Work task: Everything in the data that follows should be given again verbatim, except the images.

Data provided:
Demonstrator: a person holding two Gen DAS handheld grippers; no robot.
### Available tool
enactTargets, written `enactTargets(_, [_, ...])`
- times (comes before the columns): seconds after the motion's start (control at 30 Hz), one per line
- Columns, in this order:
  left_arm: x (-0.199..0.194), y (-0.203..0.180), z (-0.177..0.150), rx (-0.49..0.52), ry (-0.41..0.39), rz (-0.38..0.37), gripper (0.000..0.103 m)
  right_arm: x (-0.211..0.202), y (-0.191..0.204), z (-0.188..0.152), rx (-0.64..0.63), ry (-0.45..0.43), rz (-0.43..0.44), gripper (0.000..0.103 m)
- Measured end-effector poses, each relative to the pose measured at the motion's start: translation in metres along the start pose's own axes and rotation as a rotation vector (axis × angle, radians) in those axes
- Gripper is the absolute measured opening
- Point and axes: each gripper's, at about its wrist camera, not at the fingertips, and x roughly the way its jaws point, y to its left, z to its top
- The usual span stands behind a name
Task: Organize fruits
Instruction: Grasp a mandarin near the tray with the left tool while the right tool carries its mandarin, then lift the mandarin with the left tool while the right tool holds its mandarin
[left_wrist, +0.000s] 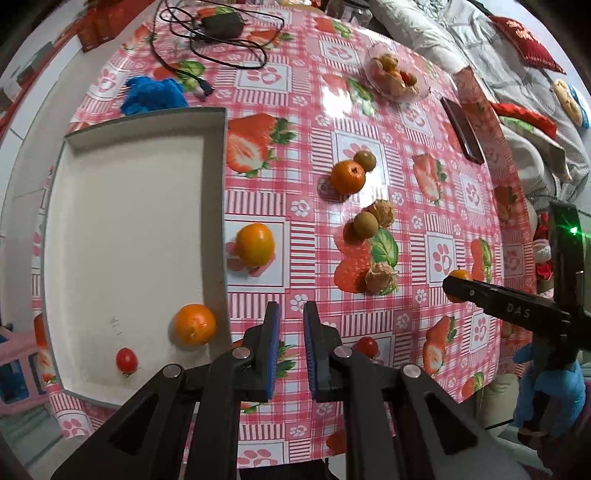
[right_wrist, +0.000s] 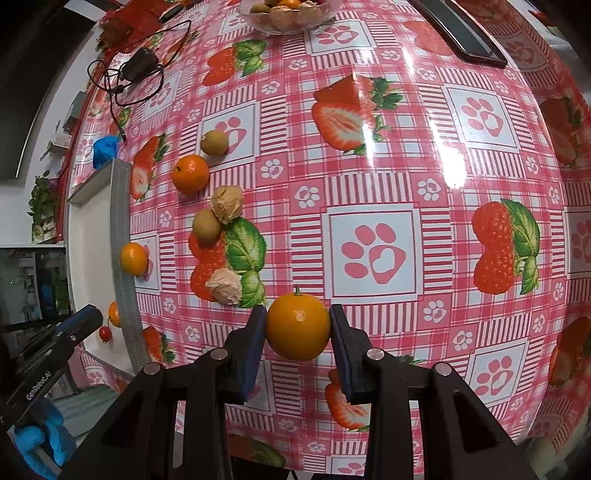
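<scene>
My right gripper (right_wrist: 297, 328) is shut on a small orange (right_wrist: 297, 326) and holds it above the tablecloth; it shows at the right of the left wrist view (left_wrist: 458, 286). My left gripper (left_wrist: 290, 325) is open and empty, just right of the white tray (left_wrist: 214, 177). The tray holds an orange (left_wrist: 195, 324) and a cherry tomato (left_wrist: 126, 361). On the cloth lie an orange by the tray's wall (left_wrist: 255, 244), another orange (left_wrist: 347, 177), two brown longans (left_wrist: 365, 223), two papery physalis (left_wrist: 380, 279) and a cherry tomato (left_wrist: 366, 347).
A glass bowl of fruit (left_wrist: 399, 77) stands at the far side. A phone (left_wrist: 462, 129), a black charger with cable (left_wrist: 221, 26) and a blue cloth (left_wrist: 153, 94) lie on the strawberry-print cloth (right_wrist: 443, 166). The table edge is near me.
</scene>
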Motion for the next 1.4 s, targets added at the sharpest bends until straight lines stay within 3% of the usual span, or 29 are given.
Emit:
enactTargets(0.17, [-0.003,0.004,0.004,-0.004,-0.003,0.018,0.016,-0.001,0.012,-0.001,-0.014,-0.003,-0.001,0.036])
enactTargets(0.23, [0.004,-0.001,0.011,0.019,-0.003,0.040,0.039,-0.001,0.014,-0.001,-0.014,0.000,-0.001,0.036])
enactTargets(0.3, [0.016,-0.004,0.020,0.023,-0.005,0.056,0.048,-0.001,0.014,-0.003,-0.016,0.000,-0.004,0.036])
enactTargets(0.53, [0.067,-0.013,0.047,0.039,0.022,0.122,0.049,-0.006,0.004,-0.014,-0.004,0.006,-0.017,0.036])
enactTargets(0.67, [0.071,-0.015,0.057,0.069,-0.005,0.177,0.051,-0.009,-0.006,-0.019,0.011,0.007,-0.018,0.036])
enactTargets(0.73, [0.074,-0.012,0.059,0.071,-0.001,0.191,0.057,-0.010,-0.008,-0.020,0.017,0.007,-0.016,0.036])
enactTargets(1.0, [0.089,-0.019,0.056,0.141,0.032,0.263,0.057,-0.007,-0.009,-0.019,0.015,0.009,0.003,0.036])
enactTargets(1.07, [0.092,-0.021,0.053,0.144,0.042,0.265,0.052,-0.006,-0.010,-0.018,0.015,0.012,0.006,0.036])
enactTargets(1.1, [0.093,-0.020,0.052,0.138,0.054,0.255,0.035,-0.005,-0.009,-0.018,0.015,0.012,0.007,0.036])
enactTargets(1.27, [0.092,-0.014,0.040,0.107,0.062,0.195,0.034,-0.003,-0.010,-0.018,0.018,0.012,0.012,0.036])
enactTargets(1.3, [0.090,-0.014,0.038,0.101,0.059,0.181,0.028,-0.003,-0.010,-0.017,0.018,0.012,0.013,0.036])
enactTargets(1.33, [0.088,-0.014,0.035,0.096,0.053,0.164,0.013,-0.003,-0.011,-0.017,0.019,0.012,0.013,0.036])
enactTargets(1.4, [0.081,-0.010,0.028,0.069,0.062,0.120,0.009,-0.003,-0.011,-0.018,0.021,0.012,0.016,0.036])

Output below:
Demonstrator: a person holding two Gen DAS handheld grippers; no robot.
### Available tool
enactTargets, written `enactTargets(_, [_, ...])`
- times (comes before the columns): seconds after the motion's start (control at 30 Hz), one per line
- Columns, in this order:
  left_arm: x (-0.199..0.194), y (-0.203..0.180), z (-0.177..0.150), rx (-0.49..0.52), ry (-0.41..0.39), rz (-0.38..0.37), gripper (0.000..0.103 m)
  right_arm: x (-0.211..0.202), y (-0.191..0.204), z (-0.188..0.152), rx (-0.64..0.63), ry (-0.45..0.43), rz (-0.43..0.44), gripper (0.000..0.103 m)
- Measured end-effector poses, each relative to the pose measured at the motion's start: translation in metres along the start pose's own axes and rotation as a rotation vector (axis × angle, radians) in those axes
- Gripper is the absolute measured opening
- Point and axes: each gripper's, at about its wrist camera, not at the fingertips, and x roughly the way its jaws point, y to its left, z to its top
- The usual span stands behind a name
Task: Organize fruits
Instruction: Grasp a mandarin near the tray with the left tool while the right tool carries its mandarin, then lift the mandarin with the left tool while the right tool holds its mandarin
[left_wrist, +0.000s] 
[right_wrist, +0.000s] 
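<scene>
My right gripper (right_wrist: 297, 328) is shut on a small orange (right_wrist: 297, 326) and holds it above the tablecloth; it shows at the right of the left wrist view (left_wrist: 458, 286). My left gripper (left_wrist: 290, 325) is open and empty, just right of the white tray (left_wrist: 214, 177). The tray holds an orange (left_wrist: 195, 324) and a cherry tomato (left_wrist: 126, 361). On the cloth lie an orange by the tray's wall (left_wrist: 255, 244), another orange (left_wrist: 347, 177), two brown longans (left_wrist: 365, 223), two papery physalis (left_wrist: 380, 279) and a cherry tomato (left_wrist: 366, 347).
A glass bowl of fruit (left_wrist: 399, 77) stands at the far side. A phone (left_wrist: 462, 129), a black charger with cable (left_wrist: 221, 26) and a blue cloth (left_wrist: 153, 94) lie on the strawberry-print cloth (right_wrist: 443, 166). The table edge is near me.
</scene>
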Motion for the next 1.4 s, targets added at the sharpest bends until straight lines stay within 3% of the usual span, or 29 are given.
Emit:
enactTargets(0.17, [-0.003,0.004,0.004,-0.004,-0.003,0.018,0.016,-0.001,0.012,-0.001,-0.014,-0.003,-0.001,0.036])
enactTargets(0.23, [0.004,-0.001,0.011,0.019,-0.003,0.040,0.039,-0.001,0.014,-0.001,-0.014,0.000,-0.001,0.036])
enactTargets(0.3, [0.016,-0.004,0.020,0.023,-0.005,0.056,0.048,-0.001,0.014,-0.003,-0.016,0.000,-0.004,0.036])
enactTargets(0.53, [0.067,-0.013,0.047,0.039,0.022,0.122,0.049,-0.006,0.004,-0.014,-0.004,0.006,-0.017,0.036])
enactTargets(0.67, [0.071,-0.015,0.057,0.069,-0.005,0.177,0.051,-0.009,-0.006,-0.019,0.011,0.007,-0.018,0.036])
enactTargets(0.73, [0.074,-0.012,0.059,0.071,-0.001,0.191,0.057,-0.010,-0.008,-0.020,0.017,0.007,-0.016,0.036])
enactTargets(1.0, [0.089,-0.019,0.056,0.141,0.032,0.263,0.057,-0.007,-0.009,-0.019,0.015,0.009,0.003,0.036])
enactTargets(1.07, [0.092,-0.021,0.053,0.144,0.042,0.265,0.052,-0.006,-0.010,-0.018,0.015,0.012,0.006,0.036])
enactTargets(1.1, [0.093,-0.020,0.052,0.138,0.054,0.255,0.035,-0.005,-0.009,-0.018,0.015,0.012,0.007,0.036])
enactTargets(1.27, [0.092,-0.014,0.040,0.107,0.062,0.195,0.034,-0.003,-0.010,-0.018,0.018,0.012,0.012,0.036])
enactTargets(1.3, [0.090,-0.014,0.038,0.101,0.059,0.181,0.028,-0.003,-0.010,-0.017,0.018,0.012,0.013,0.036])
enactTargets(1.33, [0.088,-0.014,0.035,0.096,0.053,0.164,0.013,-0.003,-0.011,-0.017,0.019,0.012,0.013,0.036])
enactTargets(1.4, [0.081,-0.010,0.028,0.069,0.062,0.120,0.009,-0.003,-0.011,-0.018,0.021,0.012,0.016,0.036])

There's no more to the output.